Krishnamurti: Pelo processo simples do sofrimento; pelo processo da experiência contínua. Mas sabem, refugiamo-nos tanto por trás dos falsos valores que paramos de todo de pensar, e depois perguntamos “O que é que fazemos? Como vamos despertar o pensamento?” Cultivámos medos que se tornaram glorificados como virtudes e ideais, por trás dos quais a mente se refugia, e toda a acção procede desse refúgio, desse molde. Por isso não há pensamento. Vocês têm convenções, e ao ajustamento a estas convenções chama-se pensamento e acção, que não é de todo pensamento e acção, porque nasce do medo, e por isso estropia a mente.

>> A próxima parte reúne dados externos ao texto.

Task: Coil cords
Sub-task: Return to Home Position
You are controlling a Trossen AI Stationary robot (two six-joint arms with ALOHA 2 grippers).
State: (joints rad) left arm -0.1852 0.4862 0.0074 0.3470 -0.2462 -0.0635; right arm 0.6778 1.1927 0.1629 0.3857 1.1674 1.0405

Como podem despertar o pensamento? As circunstâncias, ou a morte de alguém que amam, ou uma catástrofe, ou depressão, forçam-nos ao conflito. As circunstâncias, as circunstâncias externas, forçam-nos a agir, e nessa compulsão pode haver o despertar do pensamento, porque estão a agir através do medo. E se começarem a ver que não podem esperar pelas circunstâncias para os forçar a agir, então começam a observar as próprias circunstâncias; começam então a penetrar e a compreender as circunstâncias, o meio, não esperam pela depressão para os tornar pessoas virtuosas, mas libertam a mente da possessividade, da compulsão.
O sistema aquisitivo está baseado na ideia de que podem possuir, e que é legal possuir. A posse glorifica-os. Quanto mais tiverem, melhor, mais ilustres são considerados. Vocês criaram este sistema, e tornaram-se escravos desse sistema. Podem criar uma outra sociedade, não baseada na aquisitividade, e essa sociedade pode força-los, como indivíduos, a submeterem-se às suas convenções, tal como esta sociedade os compele a submeterem-se à sua aquisitividade. Qual é a diferença? Absolutamente nenhuma. Vocês como indivíduos estão simplesmente a ser forçados pelas circunstâncias ou pela lei a agir numa determinada direcção, e por isso não há de todo pensamento criativo; ao passo que se a inteligência começasse a funcionar, então não seriam escravos de nenhuma das duas sociedades, da aquisitiva e da não-aquisitiva. Mas para libertar a mente, tem que haver grande intensidade; tem que haver esta contínua vigilância, observação, a qual gera ela própria o conflito. Esta vigilância produz ela própria uma perturbação, e quando há essa crise, essa intensidade de conflito, então a mente, se não fugir, começa a pensar de uma maneira nova, a pensar criativamente, e esse pensar é em si eternidade.